** Work to complete **
Line by line, retype the material with nothing left out.

** Dataset extract **

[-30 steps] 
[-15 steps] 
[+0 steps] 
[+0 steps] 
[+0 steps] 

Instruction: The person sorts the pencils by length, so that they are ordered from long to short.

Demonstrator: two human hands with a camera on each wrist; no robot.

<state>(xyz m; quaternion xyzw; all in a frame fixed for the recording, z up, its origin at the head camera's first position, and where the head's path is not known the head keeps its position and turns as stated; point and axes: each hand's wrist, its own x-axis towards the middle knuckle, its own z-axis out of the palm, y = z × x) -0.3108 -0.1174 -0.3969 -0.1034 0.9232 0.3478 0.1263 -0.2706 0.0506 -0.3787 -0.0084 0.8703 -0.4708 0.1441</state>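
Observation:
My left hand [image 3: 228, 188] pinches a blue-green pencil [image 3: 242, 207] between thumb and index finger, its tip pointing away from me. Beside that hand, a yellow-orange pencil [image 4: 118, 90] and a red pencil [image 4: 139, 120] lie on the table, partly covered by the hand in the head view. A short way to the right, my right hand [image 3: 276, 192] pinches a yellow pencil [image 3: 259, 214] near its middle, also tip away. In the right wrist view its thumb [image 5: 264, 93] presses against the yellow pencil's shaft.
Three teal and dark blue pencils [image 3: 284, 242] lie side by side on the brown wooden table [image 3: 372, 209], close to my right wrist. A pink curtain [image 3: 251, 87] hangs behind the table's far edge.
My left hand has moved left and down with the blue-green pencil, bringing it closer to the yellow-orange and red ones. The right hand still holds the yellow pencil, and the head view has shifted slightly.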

** Exercise answer **
[-30 steps] 
[-15 steps] 
[+0 steps] 
[+0 steps] 
[+0 steps] 

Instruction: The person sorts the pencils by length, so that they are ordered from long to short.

Demonstrator: two human hands with a camera on each wrist; no robot.

<state>(xyz m; quaternion xyzw; all in a frame fixed for the recording, z up, its origin at the head camera's first position, and where the head's path is not known the head keeps its position and turns as stated; point and axes: each hand's wrist, its own x-axis towards the middle knuckle, its own z-axis out of the palm, y = z × x) -0.3108 -0.1174 -0.3969 -0.1034 0.9232 0.3478 0.1263 -0.2706 0.0506 -0.3787 -0.0084 0.8703 -0.4708 0.1441</state>
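Observation:
My left hand [image 3: 228, 188] pinches a blue-green pencil [image 3: 242, 207] between thumb and index finger, its tip pointing away from me. Beside that hand, a yellow-orange pencil [image 4: 118, 90] and a red pencil [image 4: 139, 120] lie on the table, partly covered by the hand in the head view. A short way to the right, my right hand [image 3: 276, 192] pinches a yellow pencil [image 3: 259, 214] near its middle, also tip away. In the right wrist view its thumb [image 5: 264, 93] presses against the yellow pencil's shaft.
Three teal and dark blue pencils [image 3: 284, 242] lie side by side on the brown wooden table [image 3: 372, 209], close to my right wrist. A pink curtain [image 3: 251, 87] hangs behind the table's far edge.
My left hand has moved left and down with the blue-green pencil, bringing it closer to the yellow-orange and red ones. The right hand still holds the yellow pencil, and the head view has shifted slightly.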

No further output is required for this answer.